→ **Instructions to follow**:
Nothing in the data should be altered when it is repeated in full.

(Recorded data begins)

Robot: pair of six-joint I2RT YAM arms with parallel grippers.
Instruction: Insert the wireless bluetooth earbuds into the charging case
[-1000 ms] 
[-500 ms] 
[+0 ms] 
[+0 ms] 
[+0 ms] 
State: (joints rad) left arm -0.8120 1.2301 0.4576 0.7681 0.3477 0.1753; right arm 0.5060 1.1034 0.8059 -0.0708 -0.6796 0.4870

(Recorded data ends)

→ **Exercise solution**:
Robot: pair of six-joint I2RT YAM arms with parallel grippers.
Instruction: Insert the wireless bluetooth earbuds into the charging case
[-1000 ms] 
[-500 ms] 
[+0 ms] 
[+0 ms] 
[+0 ms] 
State: (joints rad) left arm -0.8120 1.2301 0.4576 0.7681 0.3477 0.1753; right arm 0.5060 1.1034 0.8059 -0.0708 -0.6796 0.4870

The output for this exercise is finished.